The other two conferred a moment, then drew on their parkis and mittens, and with great difficulty, in spite of yesterday's work, got the door open. It was pretty dark, but there was no doubt about it, the Little Cabin had disappeared.
"Look! isn't that a curl of smoke?" said the Boy.
"Yes, by George! they're snowed under!"
"Serve 'em right!"
A heavy sigh from the Colonel. "Yes, but _we'll_ have to dig 'em out!"
"Look here, Colonel"--the Boy spoke with touching solemnity--"_not before breakfast!_"
"Right you are!" laughed the Colonel; and they went in.
It was that day, after the others had been released and fed, that the Boy fell out with Potts concerning who had lost the hatchet--and they came to blows.
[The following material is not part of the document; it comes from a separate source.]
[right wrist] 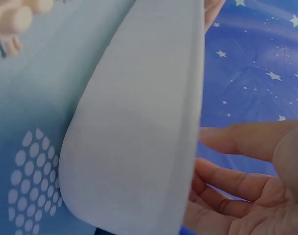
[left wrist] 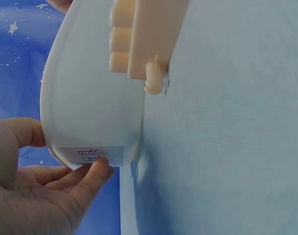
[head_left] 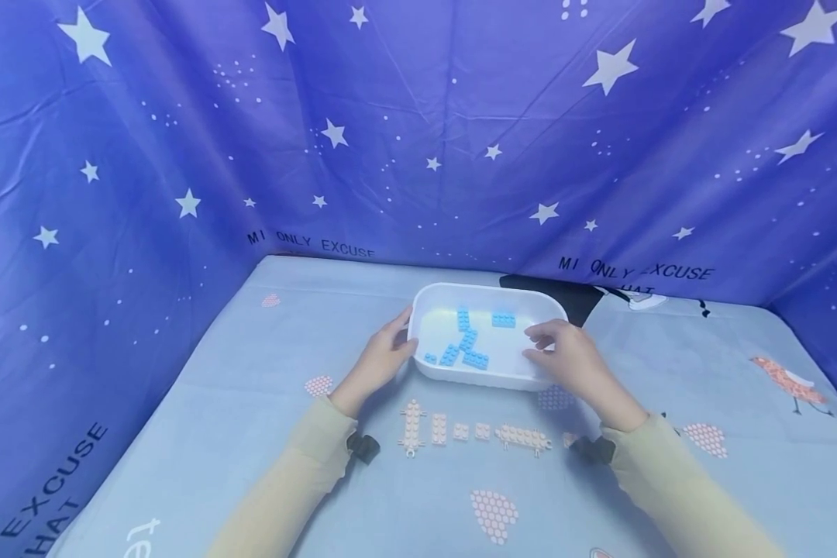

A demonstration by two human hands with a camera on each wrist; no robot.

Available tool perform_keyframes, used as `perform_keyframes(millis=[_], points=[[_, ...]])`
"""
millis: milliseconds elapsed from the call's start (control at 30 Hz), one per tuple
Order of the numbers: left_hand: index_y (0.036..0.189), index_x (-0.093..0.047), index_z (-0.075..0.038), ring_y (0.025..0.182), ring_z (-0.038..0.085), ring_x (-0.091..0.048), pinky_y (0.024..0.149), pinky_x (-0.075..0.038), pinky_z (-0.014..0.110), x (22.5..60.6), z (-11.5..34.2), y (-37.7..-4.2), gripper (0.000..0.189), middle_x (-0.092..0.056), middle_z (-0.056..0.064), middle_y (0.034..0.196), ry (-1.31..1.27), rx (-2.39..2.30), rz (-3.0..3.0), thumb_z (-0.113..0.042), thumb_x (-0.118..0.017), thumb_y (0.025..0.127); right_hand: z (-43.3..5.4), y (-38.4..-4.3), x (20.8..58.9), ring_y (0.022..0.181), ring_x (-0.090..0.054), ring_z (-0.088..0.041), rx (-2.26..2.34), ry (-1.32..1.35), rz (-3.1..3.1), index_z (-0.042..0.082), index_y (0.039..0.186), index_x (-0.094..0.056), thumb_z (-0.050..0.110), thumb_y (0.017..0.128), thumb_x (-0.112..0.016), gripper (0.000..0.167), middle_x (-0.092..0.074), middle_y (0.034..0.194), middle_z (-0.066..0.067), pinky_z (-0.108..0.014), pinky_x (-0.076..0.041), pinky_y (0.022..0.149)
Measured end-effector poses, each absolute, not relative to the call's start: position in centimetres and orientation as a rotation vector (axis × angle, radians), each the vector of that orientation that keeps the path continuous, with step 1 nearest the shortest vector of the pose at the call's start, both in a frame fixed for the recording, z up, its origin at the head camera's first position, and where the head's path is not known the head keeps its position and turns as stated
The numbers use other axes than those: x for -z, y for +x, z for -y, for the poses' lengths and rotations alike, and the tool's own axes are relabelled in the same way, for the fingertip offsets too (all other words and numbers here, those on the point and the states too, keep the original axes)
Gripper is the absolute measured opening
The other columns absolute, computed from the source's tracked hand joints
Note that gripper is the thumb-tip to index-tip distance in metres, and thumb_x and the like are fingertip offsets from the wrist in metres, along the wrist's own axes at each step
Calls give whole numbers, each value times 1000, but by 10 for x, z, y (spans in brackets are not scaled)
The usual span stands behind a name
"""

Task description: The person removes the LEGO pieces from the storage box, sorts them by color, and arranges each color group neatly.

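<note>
Left hand (head_left: 380, 360) gripped the left end of the white tray (head_left: 488, 378) on the counter (head_left: 251, 434); right hand (head_left: 575, 356) hung over its right end, thumb and fingers apart. Blue bricks (head_left: 468, 340) lay inside. Apparently steadying before picking; next likely needed a brick pinch.

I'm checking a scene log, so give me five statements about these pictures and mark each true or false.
1. The left hand touches the white tray. True.
2. Pale bricks lie on the tablecloth. True.
3. The tray contains only pale bricks. False: it contains blue bricks.
4. Both hands are at the tray's left end. False: the right hand is at its right end.
5. The tray bears a label. True.
</note>
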State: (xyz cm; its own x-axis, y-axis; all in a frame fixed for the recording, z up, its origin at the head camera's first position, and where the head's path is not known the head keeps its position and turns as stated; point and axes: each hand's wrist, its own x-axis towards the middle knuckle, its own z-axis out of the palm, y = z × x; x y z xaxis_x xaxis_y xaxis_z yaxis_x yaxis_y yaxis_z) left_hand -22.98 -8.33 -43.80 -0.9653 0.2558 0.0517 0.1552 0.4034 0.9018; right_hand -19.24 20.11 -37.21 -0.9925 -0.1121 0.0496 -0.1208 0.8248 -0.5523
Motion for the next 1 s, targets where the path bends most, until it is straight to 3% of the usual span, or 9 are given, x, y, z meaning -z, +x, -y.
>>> perform_keyframes(millis=[200, 467, 600, 700, 833, 1000], points=[[153, -26, -10, 136, 32, -44, 114, -38, 42, 439, 83, -231, 63, -36, 12, 155, 375, -1627, -2550, -13, -53, 97, -197, -205, 380, 99, -62, -42, -790, 200, 3030, -13, 116, -62, 5, 85, -65, 36, -62, 110, -31, -52, -55, 85], [153, -27, -10, 136, 31, -45, 113, -39, 41, 438, 84, -231, 63, -36, 13, 154, 365, -1625, -2546, -15, -54, 97, -193, -214, 392, 112, -55, -47, -716, 79, 3167, -16, 120, -58, 5, 91, -58, 36, -57, 117, -34, -57, -45, 103], [153, -27, -10, 135, 31, -46, 113, -39, 41, 439, 84, -231, 63, -36, 12, 155, 360, -1622, -2545, -14, -54, 97, -193, -218, 399, 108, -58, -47, -690, 96, 3171, -18, 115, -59, 2, 89, -57, 33, -60, 111, -33, -56, -48, 100], [153, -27, -10, 135, 31, -45, 114, -39, 42, 439, 83, -230, 63, -36, 12, 155, 364, -1618, -2543, -14, -54, 97, -194, -220, 401, 94, -62, -41, -710, 101, 3192, -16, 111, -63, -1, 85, -59, 31, -62, 96, -29, -50, -54, 91], [153, -26, -10, 136, 32, -45, 114, -37, 44, 438, 83, -230, 63, -37, 13, 154, 374, -1623, -2544, -14, -54, 97, -195, -223, 402, 84, -58, -31, -740, 125, 3214, -13, 108, -66, -3, 81, -62, 30, -66, 94, -25, -47, -54, 85], [153, -26, -9, 136, 32, -45, 114, -37, 43, 437, 84, -230, 63, -35, 13, 155, 374, -1624, -2546, -13, -54, 97, -194, -227, 404, 101, -62, -38, -744, 152, 3251, -11, 111, -66, -3, 84, -63, 28, -66, 111, -28, -54, -52, 96]])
A black eye and a b.l.o.o.d.y nose might not seem an illuminating contribution to the question, but no more was said about the hatchet after the Colonel had dragged the Boy off the prostrate form of his adversary.
But the Colonel himself lost his temper two days later when O'Flynn broached the seal set months before on the nearly empty demijohn. For those famous "temperance punches" the Colonel had drawn on his own small stock. He saw his blunder when O'Flynn, possessing himself of the demijohn, roared out:
"It's my whisky, I tell you! I bought it and paid furr it, and but for me it would be at the bottom o' the Yukon now."
"Yes, and you'd be at the bottom of the Yukon yourself if you hadn't been dragged out by the scruff o' your neck. And you'd be in a pretty fix now, if we left you alone with your whisky, which is about all you've got."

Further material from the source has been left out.